◆ Task goal:
If a line of the records holds the word "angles", copy it out.

____ Extracted material

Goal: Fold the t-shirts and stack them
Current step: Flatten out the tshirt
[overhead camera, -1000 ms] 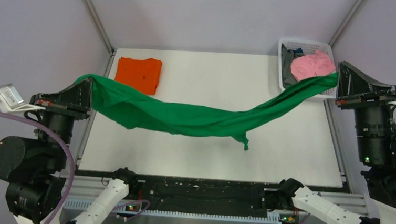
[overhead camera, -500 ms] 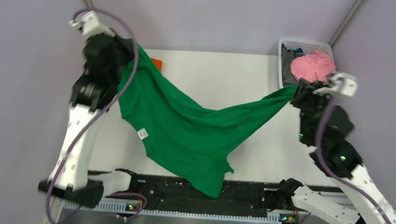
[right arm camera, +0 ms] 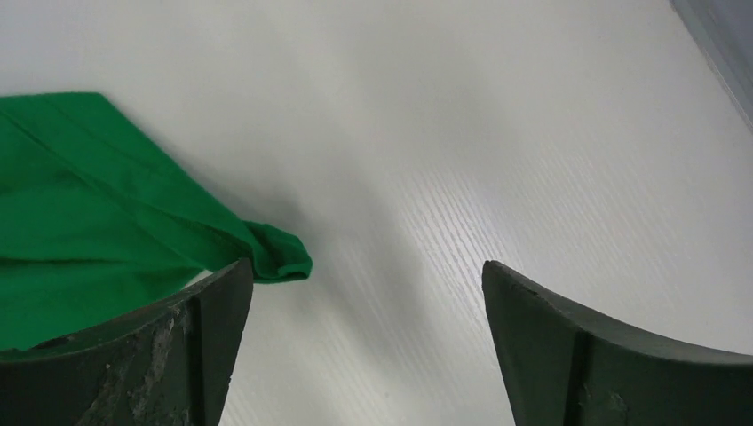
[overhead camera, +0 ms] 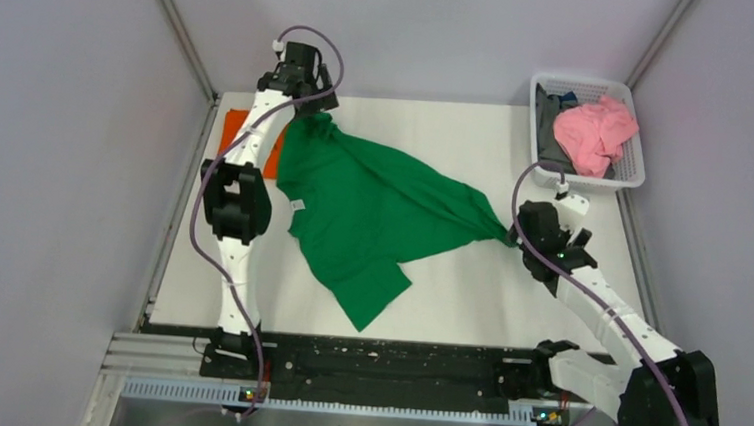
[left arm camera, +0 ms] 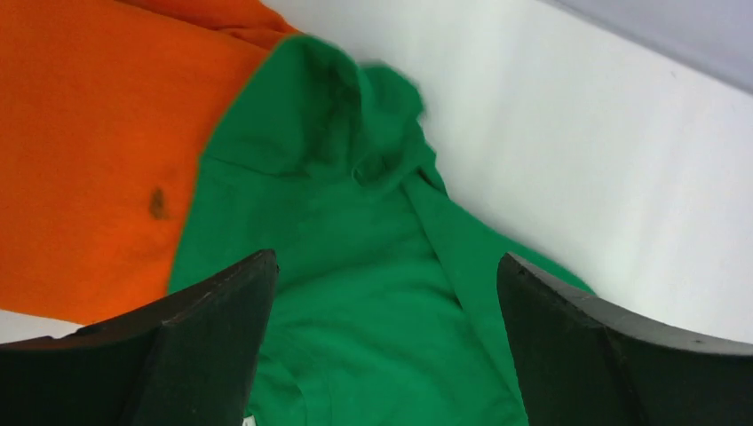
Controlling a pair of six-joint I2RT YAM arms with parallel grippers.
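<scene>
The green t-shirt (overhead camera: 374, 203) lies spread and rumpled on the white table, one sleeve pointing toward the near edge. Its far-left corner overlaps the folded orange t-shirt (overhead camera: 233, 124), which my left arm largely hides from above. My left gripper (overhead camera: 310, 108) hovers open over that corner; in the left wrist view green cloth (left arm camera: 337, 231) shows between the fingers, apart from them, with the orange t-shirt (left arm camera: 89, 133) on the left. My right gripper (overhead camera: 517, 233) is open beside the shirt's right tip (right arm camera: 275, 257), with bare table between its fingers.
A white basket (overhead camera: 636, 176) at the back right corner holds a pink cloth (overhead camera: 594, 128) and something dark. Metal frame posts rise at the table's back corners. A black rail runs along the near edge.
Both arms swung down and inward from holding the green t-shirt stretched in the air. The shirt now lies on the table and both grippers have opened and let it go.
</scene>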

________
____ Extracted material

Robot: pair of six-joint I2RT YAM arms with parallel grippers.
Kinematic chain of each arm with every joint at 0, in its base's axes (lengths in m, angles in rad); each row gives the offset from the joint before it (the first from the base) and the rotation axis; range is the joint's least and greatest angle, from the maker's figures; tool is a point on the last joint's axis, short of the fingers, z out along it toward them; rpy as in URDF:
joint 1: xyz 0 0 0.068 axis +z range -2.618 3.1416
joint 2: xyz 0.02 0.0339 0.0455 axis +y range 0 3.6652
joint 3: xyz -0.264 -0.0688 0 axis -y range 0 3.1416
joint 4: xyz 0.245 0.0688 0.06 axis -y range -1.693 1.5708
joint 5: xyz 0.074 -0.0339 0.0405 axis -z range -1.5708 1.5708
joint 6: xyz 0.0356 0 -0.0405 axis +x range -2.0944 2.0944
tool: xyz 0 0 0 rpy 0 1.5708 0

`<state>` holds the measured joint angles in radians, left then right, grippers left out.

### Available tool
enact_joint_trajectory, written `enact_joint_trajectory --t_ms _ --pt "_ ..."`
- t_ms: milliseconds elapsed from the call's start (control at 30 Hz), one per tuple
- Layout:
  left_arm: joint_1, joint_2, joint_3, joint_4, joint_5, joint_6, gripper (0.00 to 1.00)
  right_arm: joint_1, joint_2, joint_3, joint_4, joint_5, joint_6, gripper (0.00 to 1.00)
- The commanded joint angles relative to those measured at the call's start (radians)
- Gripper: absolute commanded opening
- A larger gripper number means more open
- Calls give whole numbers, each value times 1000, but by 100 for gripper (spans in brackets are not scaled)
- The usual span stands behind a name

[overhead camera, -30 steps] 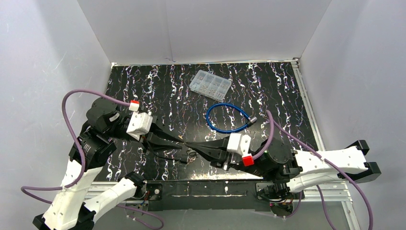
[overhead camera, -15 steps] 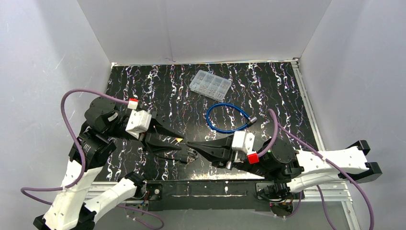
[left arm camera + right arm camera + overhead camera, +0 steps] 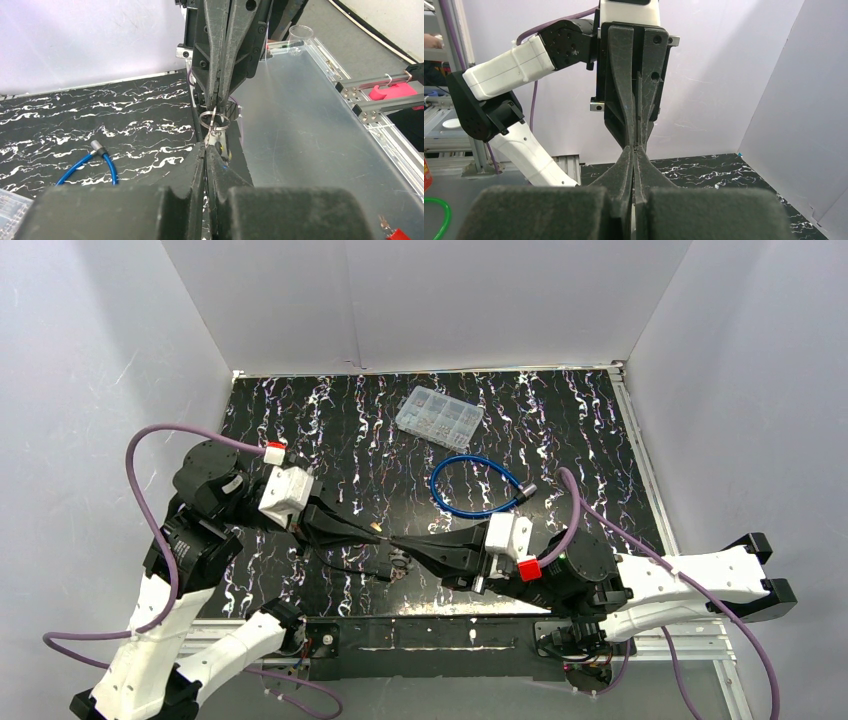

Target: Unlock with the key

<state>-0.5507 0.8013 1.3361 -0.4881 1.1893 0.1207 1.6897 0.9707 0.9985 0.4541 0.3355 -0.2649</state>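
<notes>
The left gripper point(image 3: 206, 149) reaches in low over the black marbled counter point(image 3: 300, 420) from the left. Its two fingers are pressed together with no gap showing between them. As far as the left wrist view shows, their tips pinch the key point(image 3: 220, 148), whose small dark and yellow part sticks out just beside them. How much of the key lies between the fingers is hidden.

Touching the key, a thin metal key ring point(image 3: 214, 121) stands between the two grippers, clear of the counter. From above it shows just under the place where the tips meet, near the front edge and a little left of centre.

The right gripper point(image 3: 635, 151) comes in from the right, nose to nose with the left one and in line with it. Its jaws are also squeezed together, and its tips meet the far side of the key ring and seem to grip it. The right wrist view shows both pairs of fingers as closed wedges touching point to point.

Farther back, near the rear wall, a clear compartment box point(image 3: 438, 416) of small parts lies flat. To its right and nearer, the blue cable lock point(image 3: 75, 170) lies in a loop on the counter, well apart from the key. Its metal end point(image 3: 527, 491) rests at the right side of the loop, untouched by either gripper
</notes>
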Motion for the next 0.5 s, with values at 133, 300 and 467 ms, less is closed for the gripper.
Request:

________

◆ Response to the task:
Kinematic chain of each arm with every joint at 0, in its base's axes (lengths in m, angles in rad); each row gives the offset from the joint before it (the first from the base) and the rotation axis; range is the joint's least and greatest angle, from the maker's figures; tool is a point on the last joint's axis, short of the fingers, z out along it toward them; rpy as in URDF:
`<state>` holds the measured joint angles in radians, left then right, grippers left out.
- The commanded joint angles relative to those measured at the call's start (radians)

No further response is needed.